Only the pictures should be left out; write out all other data exactly.

[Records contained in a dataset]
- - - -
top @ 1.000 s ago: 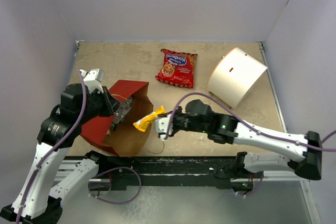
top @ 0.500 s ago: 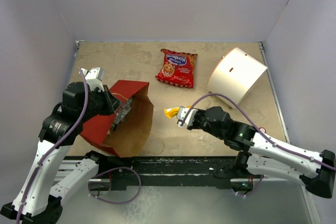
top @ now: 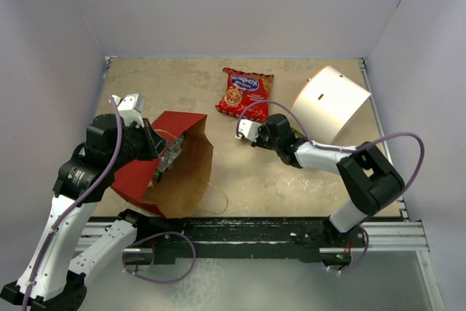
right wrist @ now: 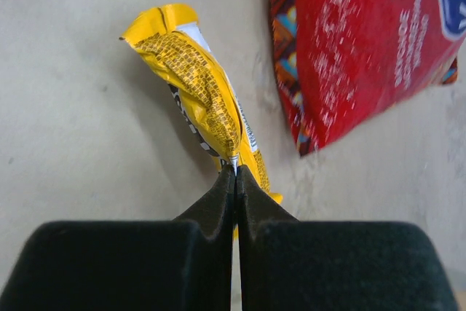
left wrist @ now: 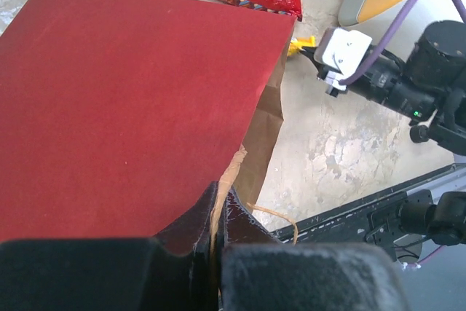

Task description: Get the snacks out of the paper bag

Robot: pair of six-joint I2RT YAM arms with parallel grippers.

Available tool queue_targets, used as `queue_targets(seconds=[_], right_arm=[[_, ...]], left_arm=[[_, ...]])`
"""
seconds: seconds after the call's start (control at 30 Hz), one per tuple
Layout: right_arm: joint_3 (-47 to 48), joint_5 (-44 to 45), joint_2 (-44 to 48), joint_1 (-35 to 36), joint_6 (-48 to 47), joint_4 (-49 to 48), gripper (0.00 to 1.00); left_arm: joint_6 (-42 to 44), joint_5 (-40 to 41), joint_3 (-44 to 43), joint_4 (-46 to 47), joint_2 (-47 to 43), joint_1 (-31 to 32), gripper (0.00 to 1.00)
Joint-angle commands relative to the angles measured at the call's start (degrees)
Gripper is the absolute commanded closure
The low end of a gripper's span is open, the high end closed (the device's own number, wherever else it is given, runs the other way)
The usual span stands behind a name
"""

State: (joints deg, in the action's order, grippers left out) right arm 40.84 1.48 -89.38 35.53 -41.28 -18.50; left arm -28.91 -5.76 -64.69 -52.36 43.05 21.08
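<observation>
The red paper bag [top: 164, 152] lies on its side at the left, its brown mouth facing right. My left gripper [left wrist: 217, 213] is shut on the bag's rim and holds the mouth open. My right gripper [right wrist: 234, 172] is shut on the edge of a yellow candy packet [right wrist: 196, 85] and holds it low over the table, just below the red cookie bag [top: 245, 94]. The packet also shows in the left wrist view [left wrist: 298, 43]. The cookie bag lies flat at the table's far middle. The silver foil packs are hidden.
A white cylinder [top: 331, 105] lies on its side at the far right. A thin brown loop handle [top: 217, 198] of the bag trails on the table near the front edge. Grey walls close in the table on three sides.
My right gripper has carried the yellow packet from the bag's mouth to the right and away, to just below the cookie bag. The left gripper and bag have not moved.
</observation>
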Motion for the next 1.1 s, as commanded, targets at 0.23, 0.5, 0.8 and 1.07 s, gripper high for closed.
queue_targets(seconds=[0.23, 0.5, 0.8, 1.07], right_arm=[[-1.1, -7.9, 4.8, -0.6, -2.8, -0.7, 0.67], [-2.0, -16.0, 24.7, 10.4, 6.9, 12.8, 0.51], [-0.1, -19.7, 26.9, 26.8, 9.2, 3.9, 0.40], [15.5, -15.3, 1.8, 31.4, -14.1, -2.9, 0.39]], left_arm=[[-0.1, 1.4, -2.4, -1.3, -2.7, 0.2, 1.00], [0.4, -0.1, -1.5, -1.7, -1.9, 0.2, 1.00], [0.3, -1.1, -1.6, -2.7, -1.8, 0.2, 1.00], [-2.4, -0.5, -1.2, -2.8, -3.0, 0.2, 1.00]])
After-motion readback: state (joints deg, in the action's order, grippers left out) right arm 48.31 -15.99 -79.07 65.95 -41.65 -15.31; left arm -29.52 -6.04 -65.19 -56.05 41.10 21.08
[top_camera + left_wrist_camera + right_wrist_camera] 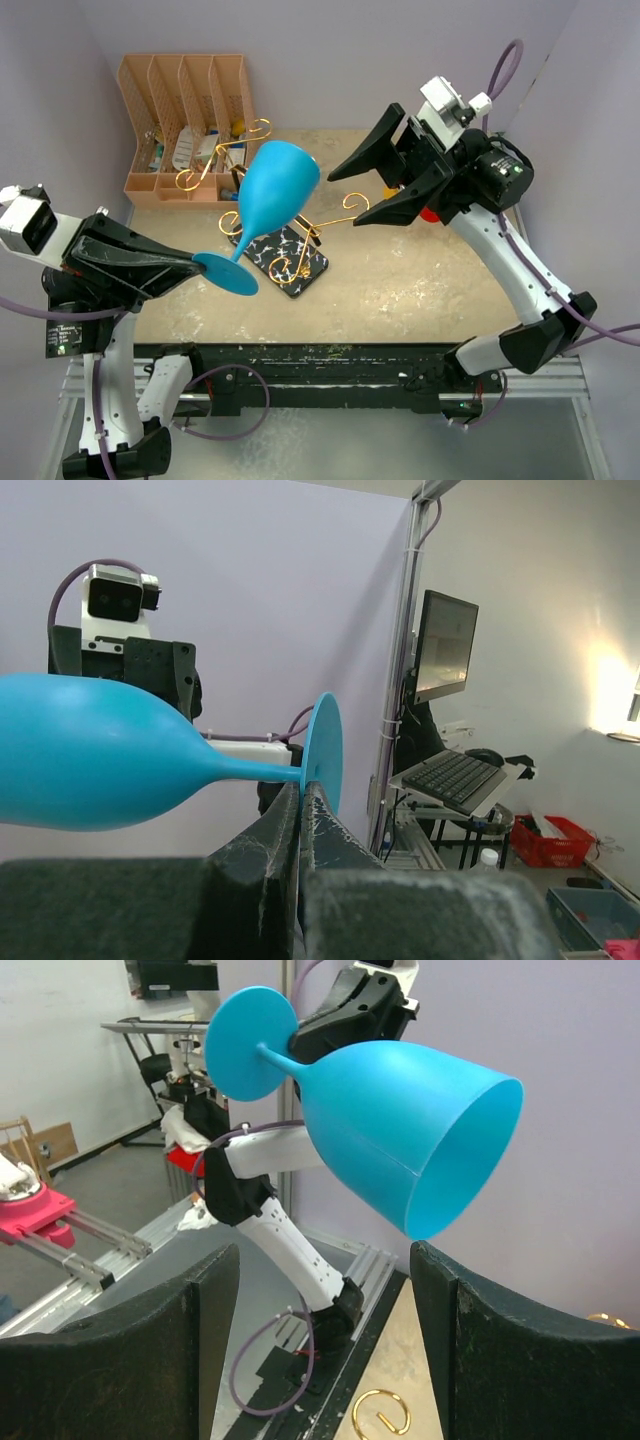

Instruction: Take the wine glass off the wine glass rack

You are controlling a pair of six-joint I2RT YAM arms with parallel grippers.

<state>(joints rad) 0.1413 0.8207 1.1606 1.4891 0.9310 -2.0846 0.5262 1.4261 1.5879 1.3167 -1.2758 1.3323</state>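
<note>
A blue wine glass (275,190) hangs in the air, tilted on its side, with its open mouth toward the right arm. My left gripper (205,266) is shut on the rim of its round foot (226,274). The left wrist view shows the foot (322,748) pinched between the closed fingers (330,825). The gold wire wine glass rack (330,222) stands on its black marble-look base (283,260) on the table below the glass. My right gripper (347,197) is open and empty, held high to the right of the bowl. In the right wrist view the bowl (400,1110) sits just above the open gripper (325,1260).
An orange-brown slotted file organiser (185,100) holding several small items stands at the back left, just behind the rack. A small red object (430,213) lies under the right arm. Purple walls close in the table on the left, back and right.
</note>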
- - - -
Expected answer:
top @ 1.000 s ago: 
top @ 0.500 s ago: 
top @ now: 
right wrist @ now: 
left wrist @ now: 

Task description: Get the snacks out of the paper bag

Robot: pair of six-joint I2RT YAM arms with parallel grippers.

Available tool queue_targets, used as `queue_targets(seconds=[_], right_arm=[[_, ...]], left_arm=[[_, ...]])`
"""
seconds: seconds after the call's start (control at 30 Hz), one per tuple
Layout: right_arm: joint_3 (-47 to 48), joint_5 (-44 to 45), joint_2 (-44 to 48), joint_1 (-35 to 36), joint_6 (-48 to 47), joint_4 (-49 to 48), gripper (0.00 to 1.00); left_arm: joint_6 (-42 to 44), joint_5 (-40 to 41), joint_3 (-44 to 43), joint_4 (-46 to 47), joint_2 (-47 to 43), joint_1 (-31 to 32), gripper (0.00 to 1.00)
Joint-angle commands relative to the angles measured at the call's start (degrees)
Gripper is the absolute commanded closure
The low end of a gripper's span is open, the high end closed (the device's own number, wherever else it is given, runs the other way)
The usual span stands behind a name
"""

State: (joints deg, in the action's order, grippers left out) right arm 40.84 1.48 -89.38 35.53 -41.28 -18.50; left arm -28.91 -5.76 -64.69 -52.36 43.05 21.08
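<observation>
The red paper bag [top: 164, 152] lies on its side at the left, its brown mouth facing right. My left gripper [left wrist: 217, 213] is shut on the bag's rim and holds the mouth open. My right gripper [right wrist: 234, 172] is shut on the edge of a yellow candy packet [right wrist: 196, 85] and holds it low over the table, just below the red cookie bag [top: 245, 94]. The packet also shows in the left wrist view [left wrist: 298, 43]. The cookie bag lies flat at the table's far middle. The silver foil packs are hidden.
A white cylinder [top: 331, 105] lies on its side at the far right. A thin brown loop handle [top: 217, 198] of the bag trails on the table near the front edge. Grey walls close in the table on three sides.
My right gripper has carried the yellow packet from the bag's mouth to the right and away, to just below the cookie bag. The left gripper and bag have not moved.
</observation>
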Motion for the next 1.1 s, as commanded, targets at 0.23, 0.5, 0.8 and 1.07 s, gripper high for closed.
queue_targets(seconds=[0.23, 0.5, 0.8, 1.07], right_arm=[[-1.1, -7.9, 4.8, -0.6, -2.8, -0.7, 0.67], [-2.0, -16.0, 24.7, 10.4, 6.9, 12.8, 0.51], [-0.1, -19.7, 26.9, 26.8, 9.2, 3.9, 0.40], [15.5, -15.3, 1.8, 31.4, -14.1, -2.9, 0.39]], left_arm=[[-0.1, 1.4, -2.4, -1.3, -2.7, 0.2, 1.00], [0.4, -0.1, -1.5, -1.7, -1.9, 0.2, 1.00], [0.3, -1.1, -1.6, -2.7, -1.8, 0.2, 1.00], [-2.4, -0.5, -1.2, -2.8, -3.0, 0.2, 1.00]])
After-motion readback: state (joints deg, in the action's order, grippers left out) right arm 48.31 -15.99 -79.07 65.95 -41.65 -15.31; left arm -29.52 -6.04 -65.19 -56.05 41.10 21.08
[top_camera + left_wrist_camera + right_wrist_camera] 

Instruction: Take the wine glass off the wine glass rack

You are controlling a pair of six-joint I2RT YAM arms with parallel grippers.

<state>(joints rad) 0.1413 0.8207 1.1606 1.4891 0.9310 -2.0846 0.5262 1.4261 1.5879 1.3167 -1.2758 1.3323</state>
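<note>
A blue wine glass (275,190) hangs in the air, tilted on its side, with its open mouth toward the right arm. My left gripper (205,266) is shut on the rim of its round foot (226,274). The left wrist view shows the foot (322,748) pinched between the closed fingers (330,825). The gold wire wine glass rack (330,222) stands on its black marble-look base (283,260) on the table below the glass. My right gripper (347,197) is open and empty, held high to the right of the bowl. In the right wrist view the bowl (400,1110) sits just above the open gripper (325,1260).
An orange-brown slotted file organiser (185,100) holding several small items stands at the back left, just behind the rack. A small red object (430,213) lies under the right arm. Purple walls close in the table on the left, back and right.
</note>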

As written, the answer is complete.